In the era of business transition, the effective management of knowledge is proposed as a strategy that exploits organizational intangible assets. Knowledge management (KM) with no doubt could be considered as one of the hottest research topics of the past decade (Kalpic and Bernues, 2006: 40), the birth of KM, which occurred in the early 1990s, grew from recognition of how difficult is to deal with complexity in an environment of ever increasing competition spurred by technology and the demands of sophisticated customers.

“Advance towards the knowledge society is unstoppable, verified by the emergence of knowledge workers. As just one example, during the XX century in USA, knowledge workers, defined as employees working mainly with information - managers, salesmen, clerks, professionals, technicians - have increased from 17% to 59%, while, at the same time, blue-collar workers have dropped from 83% to 31%. Thomas Stewart (1997), editor of Fortune, places the historic point of inflection in 1991, when, for the first time, investment by US firms in information technologies exceeded investment in production plants and equipment.” (Camisón, 2000: 1)

It is not surprising that knowledge has become the main factor in value creation modern society. However, knowledge is by no means an unknown variable, as it has always been present in firms and in economic activities. Intelligence, understanding, talent, skills and learning have always been essential components in innovation and success. Just as an anecdote, Aristotle Onassis rightly said that “the secret of any business is to know something that nobody else knows”.

While knowledge has been identified as the competitive advantage of the future, its widespread bad management is worrying. McKinsey’s recent study among 6000 executives in 77 firms shows that knowledge and skills are the worst managed assets in organizations. Only 23% of the executives stated that their firms got to attract talented managers, and only 10% got to retain the best professionals. The waste of the knowledge owned by organizations has a direct affect on costs, as it can lead to duplicating tasks or repeating past failures (which could be avoided by simply using experience learned in the past), wasting the time and money invested. The expression “reinvent the wheel” perfectly illustrates the absurdity of this behaviour. Concerning this poor use of knowledge, we might mention studies demonstrating that between 20% and 30% of firms’ resources of are squandered on “reinventing the wheel”; or as Lew Platt, executive of Hewlett Packard, said: “If we knew what we know, we would be three times more profitable,” (Boshyk, 1999: 7). This perception leads to the statement that only the tip of the iceberg (one eleventh) of human talent is managed. The rest of the knowledge, still “under water”, is the great challenge, the copious source of value creation.

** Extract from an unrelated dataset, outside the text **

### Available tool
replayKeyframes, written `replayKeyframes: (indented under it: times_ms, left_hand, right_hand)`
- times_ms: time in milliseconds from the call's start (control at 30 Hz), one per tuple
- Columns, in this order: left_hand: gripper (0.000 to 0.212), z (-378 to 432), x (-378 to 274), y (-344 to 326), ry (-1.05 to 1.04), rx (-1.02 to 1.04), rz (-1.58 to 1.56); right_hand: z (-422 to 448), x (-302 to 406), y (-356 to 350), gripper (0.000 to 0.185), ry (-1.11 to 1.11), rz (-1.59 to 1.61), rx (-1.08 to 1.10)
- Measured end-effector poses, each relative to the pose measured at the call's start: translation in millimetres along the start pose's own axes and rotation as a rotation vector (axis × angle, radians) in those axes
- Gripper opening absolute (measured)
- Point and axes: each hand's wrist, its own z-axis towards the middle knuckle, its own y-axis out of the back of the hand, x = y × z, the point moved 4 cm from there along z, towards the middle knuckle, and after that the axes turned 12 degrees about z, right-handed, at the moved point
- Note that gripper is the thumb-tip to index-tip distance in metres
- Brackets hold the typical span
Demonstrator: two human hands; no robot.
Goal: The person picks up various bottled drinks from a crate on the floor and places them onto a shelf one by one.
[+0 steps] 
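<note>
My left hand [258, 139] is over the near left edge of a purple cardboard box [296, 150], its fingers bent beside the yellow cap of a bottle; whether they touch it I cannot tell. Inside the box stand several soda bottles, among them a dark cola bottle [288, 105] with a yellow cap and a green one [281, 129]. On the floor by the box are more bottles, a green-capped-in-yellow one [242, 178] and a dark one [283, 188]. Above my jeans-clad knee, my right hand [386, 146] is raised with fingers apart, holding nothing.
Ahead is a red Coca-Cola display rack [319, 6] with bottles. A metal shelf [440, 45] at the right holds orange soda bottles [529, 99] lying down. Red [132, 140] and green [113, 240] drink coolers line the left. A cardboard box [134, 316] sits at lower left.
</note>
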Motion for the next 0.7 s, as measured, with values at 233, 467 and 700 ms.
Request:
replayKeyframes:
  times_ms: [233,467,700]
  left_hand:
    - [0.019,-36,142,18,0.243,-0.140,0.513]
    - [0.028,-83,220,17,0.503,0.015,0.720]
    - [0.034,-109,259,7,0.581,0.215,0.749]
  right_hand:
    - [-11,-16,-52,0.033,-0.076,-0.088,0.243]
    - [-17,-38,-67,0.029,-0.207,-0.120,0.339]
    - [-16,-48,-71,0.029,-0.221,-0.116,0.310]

David Skyrme, co-author of the study Creation of the firm based on knowledge, considers that no big firm has effective information management or widespread Knowledge Management practices. There is a poor capitalization of ideas and creativity, and knowledge is lost in staff turnover, as well as unexploited knowledge assets. Some firms even buy expert services they already possess simply because they are not informed about what they know. In fact, CIO Magazine recently said that the participants in the knowledge economy presently are probably a minority of companies rich in knowledge and in knowledge experts, as opposed to a large majority of companies whose Knowledge Management is so awkward that they need help to enter this battle.

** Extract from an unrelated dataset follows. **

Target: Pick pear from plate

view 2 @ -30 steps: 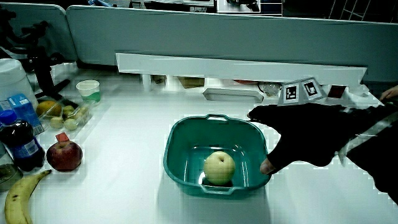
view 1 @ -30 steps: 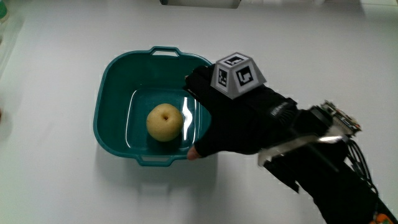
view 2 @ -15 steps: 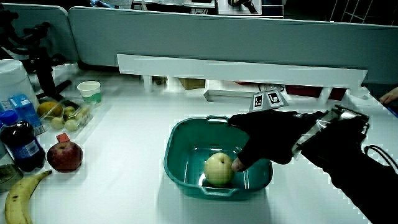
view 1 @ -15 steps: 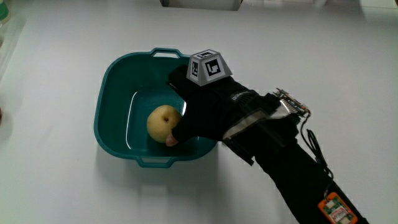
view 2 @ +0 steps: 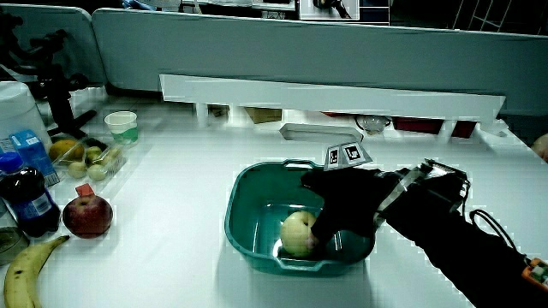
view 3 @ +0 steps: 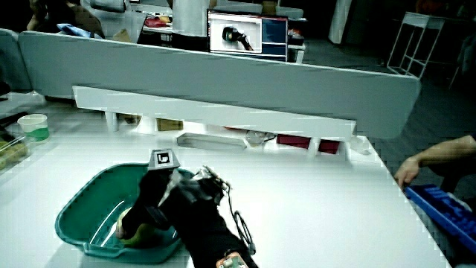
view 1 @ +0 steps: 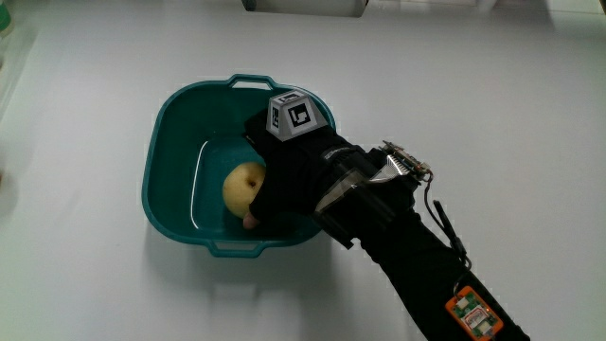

The effective introduction of Knowledge Management in organizations raises a series of diverse problems (Rastogi, 2000; Dibella and Nevis, 1998; Revilla, 1996). In summary, the reasons that make Knowledge Management so difficult to implement are conceptual, organizational, cultural and technological.

The management of knowledge is difficult, first, because of the complexity and inaccessibility of knowledge itself as an asset. Unlike tangible assets, intangible assets based on knowledge present problems of identification and representation, heightened when the knowledge is so fragmented that it is not known where it resides, or when the knowledge is so complex that it is practically inaccessible.